**Problem description:**
Each line in the data holding "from" should be listed.

+++ Provided entries +++

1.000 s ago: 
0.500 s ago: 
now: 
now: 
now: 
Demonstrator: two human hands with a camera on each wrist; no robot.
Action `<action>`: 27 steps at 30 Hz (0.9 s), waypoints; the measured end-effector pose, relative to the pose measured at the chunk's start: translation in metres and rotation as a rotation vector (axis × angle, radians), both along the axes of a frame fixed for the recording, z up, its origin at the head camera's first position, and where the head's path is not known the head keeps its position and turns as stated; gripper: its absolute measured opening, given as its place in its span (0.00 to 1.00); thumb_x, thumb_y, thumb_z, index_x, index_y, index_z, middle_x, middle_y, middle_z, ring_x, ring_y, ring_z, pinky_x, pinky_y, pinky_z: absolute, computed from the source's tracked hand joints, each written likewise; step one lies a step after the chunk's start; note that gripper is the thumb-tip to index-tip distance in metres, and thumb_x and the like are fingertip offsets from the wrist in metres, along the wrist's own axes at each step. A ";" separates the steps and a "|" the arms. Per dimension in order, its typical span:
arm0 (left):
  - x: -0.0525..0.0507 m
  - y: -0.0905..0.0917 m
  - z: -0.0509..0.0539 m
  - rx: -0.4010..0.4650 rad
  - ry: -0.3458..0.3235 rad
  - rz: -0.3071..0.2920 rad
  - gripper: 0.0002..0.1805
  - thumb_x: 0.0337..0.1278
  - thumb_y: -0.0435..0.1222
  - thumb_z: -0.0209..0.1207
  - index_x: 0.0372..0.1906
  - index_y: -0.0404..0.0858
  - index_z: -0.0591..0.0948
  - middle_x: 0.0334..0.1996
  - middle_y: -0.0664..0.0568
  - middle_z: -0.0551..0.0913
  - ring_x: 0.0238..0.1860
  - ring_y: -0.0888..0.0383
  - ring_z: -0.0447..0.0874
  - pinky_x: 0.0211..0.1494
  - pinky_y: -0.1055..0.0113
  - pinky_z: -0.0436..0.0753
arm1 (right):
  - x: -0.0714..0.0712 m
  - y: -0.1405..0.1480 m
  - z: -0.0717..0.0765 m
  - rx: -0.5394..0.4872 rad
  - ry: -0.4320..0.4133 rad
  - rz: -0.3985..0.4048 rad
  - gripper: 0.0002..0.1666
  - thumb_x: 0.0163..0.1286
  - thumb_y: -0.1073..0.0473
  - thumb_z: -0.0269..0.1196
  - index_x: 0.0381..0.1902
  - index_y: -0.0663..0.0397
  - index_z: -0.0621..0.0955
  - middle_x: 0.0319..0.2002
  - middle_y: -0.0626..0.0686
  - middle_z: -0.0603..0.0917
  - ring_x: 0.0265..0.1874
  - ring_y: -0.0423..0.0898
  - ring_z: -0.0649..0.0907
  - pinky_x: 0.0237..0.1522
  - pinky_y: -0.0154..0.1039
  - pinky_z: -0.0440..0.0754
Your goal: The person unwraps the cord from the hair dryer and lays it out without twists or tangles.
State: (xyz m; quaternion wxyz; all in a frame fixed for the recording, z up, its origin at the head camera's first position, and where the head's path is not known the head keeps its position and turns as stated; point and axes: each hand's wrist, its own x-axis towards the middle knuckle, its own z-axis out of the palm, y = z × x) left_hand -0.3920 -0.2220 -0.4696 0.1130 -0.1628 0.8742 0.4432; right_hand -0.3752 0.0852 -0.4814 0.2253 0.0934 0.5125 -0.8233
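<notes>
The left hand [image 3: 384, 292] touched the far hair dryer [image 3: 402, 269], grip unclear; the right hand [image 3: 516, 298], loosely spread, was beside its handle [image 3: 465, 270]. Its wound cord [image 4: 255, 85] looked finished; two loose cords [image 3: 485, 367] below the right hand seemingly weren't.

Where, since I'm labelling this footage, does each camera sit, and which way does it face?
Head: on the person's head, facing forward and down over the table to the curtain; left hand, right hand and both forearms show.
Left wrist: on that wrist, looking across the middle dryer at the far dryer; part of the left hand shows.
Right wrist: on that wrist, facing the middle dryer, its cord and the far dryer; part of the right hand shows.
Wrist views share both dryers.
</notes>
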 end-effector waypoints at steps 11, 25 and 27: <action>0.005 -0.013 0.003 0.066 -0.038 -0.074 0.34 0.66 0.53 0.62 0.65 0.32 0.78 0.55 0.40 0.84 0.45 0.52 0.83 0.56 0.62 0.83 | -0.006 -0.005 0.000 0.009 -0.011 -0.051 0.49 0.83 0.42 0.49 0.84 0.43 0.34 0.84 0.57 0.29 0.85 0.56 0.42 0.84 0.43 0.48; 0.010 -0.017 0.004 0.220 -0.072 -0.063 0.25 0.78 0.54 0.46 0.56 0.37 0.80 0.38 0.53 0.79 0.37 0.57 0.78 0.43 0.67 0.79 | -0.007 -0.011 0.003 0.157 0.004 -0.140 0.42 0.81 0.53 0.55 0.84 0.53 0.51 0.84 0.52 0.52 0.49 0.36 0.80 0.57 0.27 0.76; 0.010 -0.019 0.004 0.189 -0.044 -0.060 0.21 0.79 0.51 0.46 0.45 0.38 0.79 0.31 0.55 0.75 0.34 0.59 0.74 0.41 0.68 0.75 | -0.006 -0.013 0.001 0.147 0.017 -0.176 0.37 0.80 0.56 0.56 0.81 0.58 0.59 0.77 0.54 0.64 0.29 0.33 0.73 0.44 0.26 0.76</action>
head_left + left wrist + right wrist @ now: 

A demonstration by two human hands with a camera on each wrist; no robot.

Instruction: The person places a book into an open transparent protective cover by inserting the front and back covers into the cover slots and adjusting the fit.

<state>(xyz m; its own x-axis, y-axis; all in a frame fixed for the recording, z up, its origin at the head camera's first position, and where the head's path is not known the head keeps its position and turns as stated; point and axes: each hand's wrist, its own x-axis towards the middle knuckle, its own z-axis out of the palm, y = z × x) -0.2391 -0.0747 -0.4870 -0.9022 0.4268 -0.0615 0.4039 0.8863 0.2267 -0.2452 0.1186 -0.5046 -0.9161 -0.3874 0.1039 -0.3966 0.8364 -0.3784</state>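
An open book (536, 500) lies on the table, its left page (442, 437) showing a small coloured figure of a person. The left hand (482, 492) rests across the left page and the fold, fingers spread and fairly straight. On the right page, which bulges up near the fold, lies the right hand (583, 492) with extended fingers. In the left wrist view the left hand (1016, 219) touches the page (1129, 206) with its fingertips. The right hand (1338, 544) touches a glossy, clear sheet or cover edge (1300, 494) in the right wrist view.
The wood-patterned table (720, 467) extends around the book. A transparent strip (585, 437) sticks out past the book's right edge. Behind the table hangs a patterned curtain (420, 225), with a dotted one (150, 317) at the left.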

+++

**Exercise response:**
Action `<action>`: 27 steps at 30 Hz (0.9 s), waypoints; the measured end-effector pose, relative to the pose measured at the chunk's start: translation in metres and rotation as a rotation vector (axis × angle, radians), both along the axes of a frame fixed for the recording, z up, its origin at the head camera's first position, and where the head's path is not known the head keeps its position and turns as stated; gripper: its absolute measured opening, given as its place in its span (0.00 to 1.00); thumb_x, thumb_y, thumb_z, index_x, index_y, index_z, middle_x, middle_y, middle_z, ring_x, ring_y, ring_z, pinky_x, pinky_y, pinky_z: absolute, computed from the source's tracked hand joints, each written likewise; step one lies a step after the chunk's start; note that gripper is the thumb-tip to index-tip distance in metres, and thumb_x and the like are fingertip offsets from the wrist in metres, along the wrist's own axes at each step. A ";" separates the steps and a "|" the arms. Per dimension in order, its typical span:
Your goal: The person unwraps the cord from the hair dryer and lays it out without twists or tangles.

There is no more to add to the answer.